I filler si utilizzano per contrastare gli effetti della perdita di volume del viso che causa lassità della pelle, comparsa di linee e rughe, e anche per “riempire” linee più profonde, come pieghe naso-labiali, linee delle marionette, palpebre inferiori, guance, labbra, naso e mento. Da qualche anno, le nuove generazioni di filler consentono di ottenere risultati naturali e duraturi, ma richiedono iniezioni in profondità con tecniche di impronta quasi chirurgica, che possono lesionare nervi e vasi sanguigni di calibro maggiore rispetto ai capillari che si incontrano in superficie. Di seguito, gli effetti maggiormente conosciuti che si considerano – più o meno a ragione – causati dalla medicina estetica.

  • PUFFY FACE. Le ripetute infiltrazioni di acido ialuronico causano un gonfiore generalizzato su tutto il volto;
  • NASO AVATAR. Con il rinofiller c’è la tendenza a fare troppo, riempiendo eccessivamente e cancellando l’angolo nasofrontale (quello tra la fronte e il naso), con il risultato di un ponte nasale innaturalmente alto e largo – come gli alieni blu dell’omonimo film Avatar;
  • EFFETTO CRICETO. La regione naso labiale è una delle più trattate in medicina estetica, con la richiesta di riempire i solchi che si formano con il trascorrere dell’età.

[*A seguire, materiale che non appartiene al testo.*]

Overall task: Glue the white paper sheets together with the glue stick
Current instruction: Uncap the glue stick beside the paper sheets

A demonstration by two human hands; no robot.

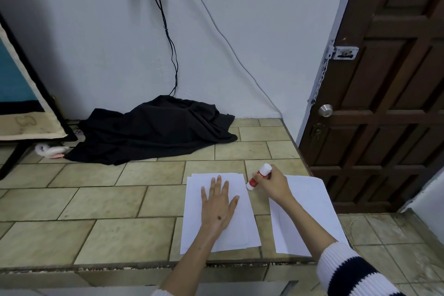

I filler iniettati in modo scorretto nella regione naso labiale, la rendono troppo gonfia, con un viso che sembra distorto o sproporzionato;
  • LABBRA A CANOTTO. Una delle principali richieste è avere labbra più voluminose. Oggi grazie ai nuovi acidi ialuronici, ma soprattutto alla conoscenza delle tecniche di infiltrazione “verticale vs. orizzontale”, è possibile ottenere volume, idratazione o eversione, ovvero è realmente possibile personalizzare il risultato, ottenendo labbra più piene, ma anche con un effetto naturale. “Se un po’ di volume può migliorare l’armonia del viso, troppo rischia di risultare eccessivo: c’è chi non si accontenta e chiede sempre di aumentare il volume. Sono purtroppo ancora frequenti, anche in Italia, i casi di chi usa sostanze non riassorbili, anche sulle labbra. In questi casi tornare indietro è possibile, anche se difficoltoso”, spiega Rauso;
  • SGUARDO DA “PESCE LESSO”. Spesso si dice che la tossina botulina causi espressione innaturali e occhi fissi: in realtà in molti casi si tratta di blefaroplastiche in cui è stata tolta troppa pelle.